Whether it’s promoting rural medical education, researching renewable energy and water management, improving the lives and incomes of farmers, or inspiring country students into higher education, UNSW is committed to making a difference to regional Australia.
Each year, more than 2,900 regional and remote students are enrolled at UNSW, with retention rates above 85%. Our graduates also give back to regional communities: there are more than 53,000 UNSW alumni, including doctors, engineers, teachers and other professionals, living and working in regional Australia.
Earlier this year, UNSW hosted a delegation of 16 policy makers from the National Party, which represents a sizeable proportion of regional constituents.
“This was an opportunity to highlight the impact and level of engagement we already have in regional and rural Australia,” says UNSW development manager Nic McKay. “As a Sydney-based institution, it’s important to demonstrate that our work benefits all Australians.”
Improving rural health outcomes
One of UNSW’s greatest impacts to regional communities is around healthcare. Our world-leading medical school has five regional campuses: in Port Macquarie, Wagga Wagga, Griffith, Coffs Harbour and Albury-Wodonga.
As part of their degree, UNSW non-international medical students must complete a four-week clinical placement in a rural area. They can also choose to complete the last four years of their medical degree at a regional campus.
From 2017, UNSW is offering the state’s first rurally located medical degree program for the entire six years at Port Macquarie. As well as providing excellence in teaching, this will be a valuable rural research centre providing leadership in addressing rural health issues.
Our medical research in areas such as mental health, drug harm prevention, and infectious and chronic diseases continues to enhance the quality of medical education and the healthcare services offered in regional and rural areas across Australia.
Our research is also helping to improve the lives and incomes of farmers. Our engineers and scientists have developed autonomous tractors and farm equipment, are exploring ways to create value from agricultural waste, and have made an important contribution to biosecurity by decoding the genome of the Queensland fruit fly – one of Australia’s worst agricultural pests.
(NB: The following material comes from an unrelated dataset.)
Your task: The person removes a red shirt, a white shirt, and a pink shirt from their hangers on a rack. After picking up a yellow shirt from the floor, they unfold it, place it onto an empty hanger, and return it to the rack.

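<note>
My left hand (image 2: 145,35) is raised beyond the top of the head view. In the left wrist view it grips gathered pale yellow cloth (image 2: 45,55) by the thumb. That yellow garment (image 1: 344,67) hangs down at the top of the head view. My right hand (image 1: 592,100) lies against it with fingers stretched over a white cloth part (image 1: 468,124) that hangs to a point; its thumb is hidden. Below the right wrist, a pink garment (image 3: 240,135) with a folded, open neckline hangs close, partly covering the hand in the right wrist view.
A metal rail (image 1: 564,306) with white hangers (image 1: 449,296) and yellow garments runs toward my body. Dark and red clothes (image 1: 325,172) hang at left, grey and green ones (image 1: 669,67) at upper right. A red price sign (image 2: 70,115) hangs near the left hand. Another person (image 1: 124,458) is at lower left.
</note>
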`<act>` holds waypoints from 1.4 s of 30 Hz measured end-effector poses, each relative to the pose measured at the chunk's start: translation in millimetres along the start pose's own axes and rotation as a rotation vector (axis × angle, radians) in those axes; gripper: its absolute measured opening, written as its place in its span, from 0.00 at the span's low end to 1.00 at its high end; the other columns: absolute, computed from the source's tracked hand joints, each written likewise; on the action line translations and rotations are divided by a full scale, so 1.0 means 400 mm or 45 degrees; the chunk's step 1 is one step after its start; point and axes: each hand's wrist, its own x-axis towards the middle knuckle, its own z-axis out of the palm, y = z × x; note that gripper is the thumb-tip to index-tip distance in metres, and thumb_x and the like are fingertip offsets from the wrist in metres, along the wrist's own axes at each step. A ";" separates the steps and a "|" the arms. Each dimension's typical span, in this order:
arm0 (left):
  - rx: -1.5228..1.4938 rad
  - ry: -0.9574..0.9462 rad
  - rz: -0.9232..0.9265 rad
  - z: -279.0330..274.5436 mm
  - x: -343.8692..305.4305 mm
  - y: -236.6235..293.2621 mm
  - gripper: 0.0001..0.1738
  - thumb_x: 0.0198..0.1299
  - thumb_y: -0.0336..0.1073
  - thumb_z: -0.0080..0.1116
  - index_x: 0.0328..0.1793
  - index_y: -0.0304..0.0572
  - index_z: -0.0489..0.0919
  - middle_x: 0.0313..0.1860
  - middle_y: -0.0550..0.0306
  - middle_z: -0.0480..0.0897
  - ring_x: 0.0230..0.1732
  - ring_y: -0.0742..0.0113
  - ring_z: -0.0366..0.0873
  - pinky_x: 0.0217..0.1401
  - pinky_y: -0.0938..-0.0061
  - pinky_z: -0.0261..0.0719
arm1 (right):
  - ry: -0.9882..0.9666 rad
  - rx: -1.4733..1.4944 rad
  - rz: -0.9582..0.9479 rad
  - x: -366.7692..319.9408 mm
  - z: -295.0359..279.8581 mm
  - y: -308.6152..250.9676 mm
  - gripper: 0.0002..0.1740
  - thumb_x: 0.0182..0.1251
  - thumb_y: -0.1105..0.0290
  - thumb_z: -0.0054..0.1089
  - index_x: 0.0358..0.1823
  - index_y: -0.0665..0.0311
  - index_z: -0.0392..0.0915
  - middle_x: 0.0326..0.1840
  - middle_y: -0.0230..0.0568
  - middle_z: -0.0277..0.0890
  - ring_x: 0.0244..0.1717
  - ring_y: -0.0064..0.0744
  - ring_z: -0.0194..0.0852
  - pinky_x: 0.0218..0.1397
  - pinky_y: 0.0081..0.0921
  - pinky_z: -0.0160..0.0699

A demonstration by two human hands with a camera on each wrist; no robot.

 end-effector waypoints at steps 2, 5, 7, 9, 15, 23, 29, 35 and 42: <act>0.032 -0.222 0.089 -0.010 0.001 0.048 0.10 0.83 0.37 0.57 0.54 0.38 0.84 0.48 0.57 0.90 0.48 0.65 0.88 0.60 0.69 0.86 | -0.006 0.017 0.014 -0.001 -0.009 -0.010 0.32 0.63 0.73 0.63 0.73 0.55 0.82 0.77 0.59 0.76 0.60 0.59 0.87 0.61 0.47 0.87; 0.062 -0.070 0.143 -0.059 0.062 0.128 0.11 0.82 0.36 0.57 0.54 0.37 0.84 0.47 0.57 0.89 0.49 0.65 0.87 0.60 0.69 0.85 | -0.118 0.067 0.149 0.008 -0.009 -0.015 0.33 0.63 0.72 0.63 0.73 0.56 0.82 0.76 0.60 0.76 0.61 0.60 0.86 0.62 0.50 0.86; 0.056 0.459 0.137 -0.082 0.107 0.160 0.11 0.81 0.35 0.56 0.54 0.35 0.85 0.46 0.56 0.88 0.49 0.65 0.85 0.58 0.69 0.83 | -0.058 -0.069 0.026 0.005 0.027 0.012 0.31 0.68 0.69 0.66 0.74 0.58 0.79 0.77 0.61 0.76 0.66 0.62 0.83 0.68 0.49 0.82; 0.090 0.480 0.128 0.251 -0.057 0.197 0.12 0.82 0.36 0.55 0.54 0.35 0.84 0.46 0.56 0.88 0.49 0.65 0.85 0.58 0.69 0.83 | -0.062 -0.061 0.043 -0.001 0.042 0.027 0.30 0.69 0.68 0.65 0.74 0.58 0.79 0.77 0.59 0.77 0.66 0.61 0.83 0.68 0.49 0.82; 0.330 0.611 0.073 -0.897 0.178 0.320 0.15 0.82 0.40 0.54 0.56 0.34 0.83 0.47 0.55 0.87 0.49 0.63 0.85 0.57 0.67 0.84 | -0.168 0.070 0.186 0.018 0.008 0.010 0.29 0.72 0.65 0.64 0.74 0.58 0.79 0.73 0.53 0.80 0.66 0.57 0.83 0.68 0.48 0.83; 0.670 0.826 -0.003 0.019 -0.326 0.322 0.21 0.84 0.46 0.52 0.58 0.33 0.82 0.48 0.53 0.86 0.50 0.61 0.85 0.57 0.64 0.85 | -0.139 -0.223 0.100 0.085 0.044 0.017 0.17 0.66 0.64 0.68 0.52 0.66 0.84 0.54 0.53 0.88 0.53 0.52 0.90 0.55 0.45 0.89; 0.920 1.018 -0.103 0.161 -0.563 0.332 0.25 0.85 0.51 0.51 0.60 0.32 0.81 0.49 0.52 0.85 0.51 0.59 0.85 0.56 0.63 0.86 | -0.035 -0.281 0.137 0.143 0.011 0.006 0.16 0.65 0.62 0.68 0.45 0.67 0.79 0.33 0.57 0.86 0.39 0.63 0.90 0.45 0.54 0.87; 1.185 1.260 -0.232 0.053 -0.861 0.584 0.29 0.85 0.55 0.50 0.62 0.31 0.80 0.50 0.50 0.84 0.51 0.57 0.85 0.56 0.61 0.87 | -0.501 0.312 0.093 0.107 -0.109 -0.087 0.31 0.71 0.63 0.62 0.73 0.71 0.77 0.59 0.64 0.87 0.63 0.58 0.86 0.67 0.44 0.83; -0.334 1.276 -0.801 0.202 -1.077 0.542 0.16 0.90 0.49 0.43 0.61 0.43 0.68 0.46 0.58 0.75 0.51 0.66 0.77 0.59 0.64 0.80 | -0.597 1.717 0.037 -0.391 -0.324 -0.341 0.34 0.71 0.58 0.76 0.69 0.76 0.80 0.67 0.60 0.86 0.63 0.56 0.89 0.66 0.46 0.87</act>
For the past four decades we’ve led the world in developing solar voltaic cells which efficiently convert sunlight into electricity, and we are working across challenges related to water in Australia, developing ways to better manage water scarcities and prevent contamination.
Helping regional students access higher education
UNSW has a range of successful programs aimed at improving access to higher education for students in regional and rural Australia. One of those is the ASPIRE program – an educational outreach program that works with students across NSW to enable greater access to tertiary studies.
The UNSW Indigenous Winter School welcomes 100 to 150 secondary students from across Australia, including remote rural communities. The program is designed to encourage Indigenous students in Years 10, 11 and 12 to consider further studies beyond high school.